**Task item**:
When a line in the data below includes "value", pick it out and copy it.
*** Opening of Dataset excerpt ***
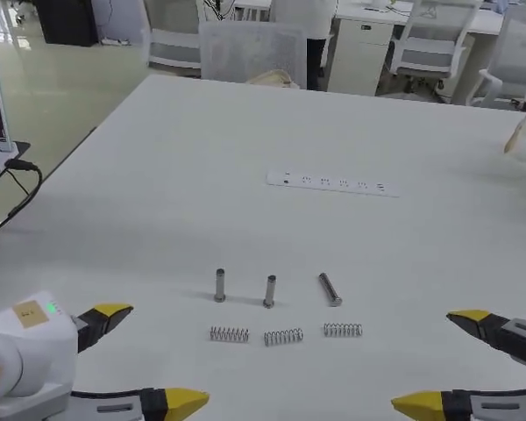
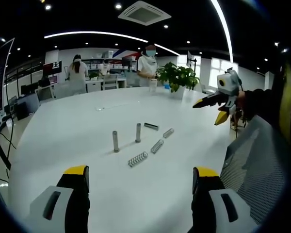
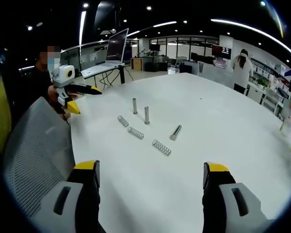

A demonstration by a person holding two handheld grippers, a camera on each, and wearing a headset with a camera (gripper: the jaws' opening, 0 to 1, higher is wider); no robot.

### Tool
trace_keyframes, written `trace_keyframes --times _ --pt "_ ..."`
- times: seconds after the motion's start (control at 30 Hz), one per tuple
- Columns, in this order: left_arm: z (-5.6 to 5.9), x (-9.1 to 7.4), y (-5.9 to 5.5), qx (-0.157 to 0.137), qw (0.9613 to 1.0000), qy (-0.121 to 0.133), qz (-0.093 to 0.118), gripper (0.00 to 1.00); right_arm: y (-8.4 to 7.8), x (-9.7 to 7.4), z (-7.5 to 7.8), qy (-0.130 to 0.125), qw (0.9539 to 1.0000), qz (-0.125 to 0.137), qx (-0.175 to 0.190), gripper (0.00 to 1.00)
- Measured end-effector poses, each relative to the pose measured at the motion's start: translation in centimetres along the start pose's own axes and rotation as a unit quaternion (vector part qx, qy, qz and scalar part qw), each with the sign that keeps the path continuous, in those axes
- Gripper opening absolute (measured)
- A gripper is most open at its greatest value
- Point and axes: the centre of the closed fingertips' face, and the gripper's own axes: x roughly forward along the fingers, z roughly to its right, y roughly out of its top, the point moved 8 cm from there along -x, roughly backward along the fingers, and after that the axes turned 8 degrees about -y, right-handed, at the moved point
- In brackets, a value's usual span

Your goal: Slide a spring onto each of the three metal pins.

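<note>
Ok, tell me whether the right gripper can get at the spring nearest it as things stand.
Probably yes: the right gripper is open, and only bare table lies between it and that spring.

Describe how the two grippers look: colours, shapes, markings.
The left gripper has a rounded white body with a tan sticker and a small green light. Its fingers are black with yellow tips and grey slotted bases. The right gripper has matching black, yellow-tipped fingers.
</note>
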Motion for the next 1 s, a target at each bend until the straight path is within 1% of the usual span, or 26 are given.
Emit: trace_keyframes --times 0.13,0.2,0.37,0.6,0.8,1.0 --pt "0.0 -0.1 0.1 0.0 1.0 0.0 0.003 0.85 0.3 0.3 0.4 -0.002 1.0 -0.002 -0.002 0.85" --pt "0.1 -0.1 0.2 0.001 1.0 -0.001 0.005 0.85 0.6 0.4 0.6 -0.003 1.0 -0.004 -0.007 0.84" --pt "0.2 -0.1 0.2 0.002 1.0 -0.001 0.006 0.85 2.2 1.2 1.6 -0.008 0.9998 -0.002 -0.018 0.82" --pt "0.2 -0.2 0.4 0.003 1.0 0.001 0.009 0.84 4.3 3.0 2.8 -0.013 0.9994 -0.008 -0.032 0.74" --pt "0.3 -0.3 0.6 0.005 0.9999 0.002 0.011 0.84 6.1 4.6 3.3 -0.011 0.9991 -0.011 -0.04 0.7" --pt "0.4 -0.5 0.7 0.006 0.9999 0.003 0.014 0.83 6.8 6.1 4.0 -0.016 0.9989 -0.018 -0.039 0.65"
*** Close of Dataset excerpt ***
**The completed task**:
- A gripper is most open at its greatest value
- In brackets, a value's usual span

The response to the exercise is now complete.